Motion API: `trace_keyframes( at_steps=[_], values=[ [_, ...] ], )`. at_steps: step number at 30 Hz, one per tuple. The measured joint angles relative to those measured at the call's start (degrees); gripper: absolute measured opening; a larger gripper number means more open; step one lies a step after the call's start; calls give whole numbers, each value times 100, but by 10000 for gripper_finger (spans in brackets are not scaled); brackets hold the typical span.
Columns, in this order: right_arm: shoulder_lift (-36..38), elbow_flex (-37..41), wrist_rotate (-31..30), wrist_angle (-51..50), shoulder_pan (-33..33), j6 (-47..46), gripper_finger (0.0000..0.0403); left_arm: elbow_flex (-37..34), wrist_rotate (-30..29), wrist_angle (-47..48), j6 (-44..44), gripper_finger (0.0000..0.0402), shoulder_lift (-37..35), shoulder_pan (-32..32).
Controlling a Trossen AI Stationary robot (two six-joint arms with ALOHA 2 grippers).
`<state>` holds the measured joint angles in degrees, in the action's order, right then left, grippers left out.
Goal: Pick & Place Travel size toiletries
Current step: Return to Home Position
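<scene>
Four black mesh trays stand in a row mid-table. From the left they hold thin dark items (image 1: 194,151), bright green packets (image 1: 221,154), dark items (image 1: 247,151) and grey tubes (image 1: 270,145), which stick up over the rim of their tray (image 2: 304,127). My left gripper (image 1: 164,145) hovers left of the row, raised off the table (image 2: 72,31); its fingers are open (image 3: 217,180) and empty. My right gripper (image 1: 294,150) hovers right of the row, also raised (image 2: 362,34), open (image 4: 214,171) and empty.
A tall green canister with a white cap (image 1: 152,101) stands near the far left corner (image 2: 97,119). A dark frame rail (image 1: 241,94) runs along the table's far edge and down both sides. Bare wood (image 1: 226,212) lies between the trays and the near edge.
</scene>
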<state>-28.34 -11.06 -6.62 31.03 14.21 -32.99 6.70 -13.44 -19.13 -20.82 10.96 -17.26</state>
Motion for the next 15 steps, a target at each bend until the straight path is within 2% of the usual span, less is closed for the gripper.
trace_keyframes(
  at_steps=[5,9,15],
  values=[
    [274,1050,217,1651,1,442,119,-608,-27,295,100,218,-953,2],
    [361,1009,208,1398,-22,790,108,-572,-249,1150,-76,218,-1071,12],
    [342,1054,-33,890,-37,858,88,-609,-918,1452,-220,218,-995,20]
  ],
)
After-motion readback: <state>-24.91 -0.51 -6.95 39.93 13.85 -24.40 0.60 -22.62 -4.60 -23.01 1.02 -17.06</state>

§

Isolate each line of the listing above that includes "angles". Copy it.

Motion API: `trace_keyframes( at_steps=[_], values=[ [_, ...] ], )`. at_steps: step number at 30 Hz, one per tuple. The measured joint angles relative to those measured at the call's start (degrees); gripper: absolute measured opening; a larger gripper number means more open; step one lies a step after the call's start; calls give whole numbers, each value times 100, but by 10000 for gripper_finger (spans in brackets are not scaled); brackets hold the typical span.
`<state>` holds the measured joint angles in degrees, in the action's order, right then left, grippers left out.

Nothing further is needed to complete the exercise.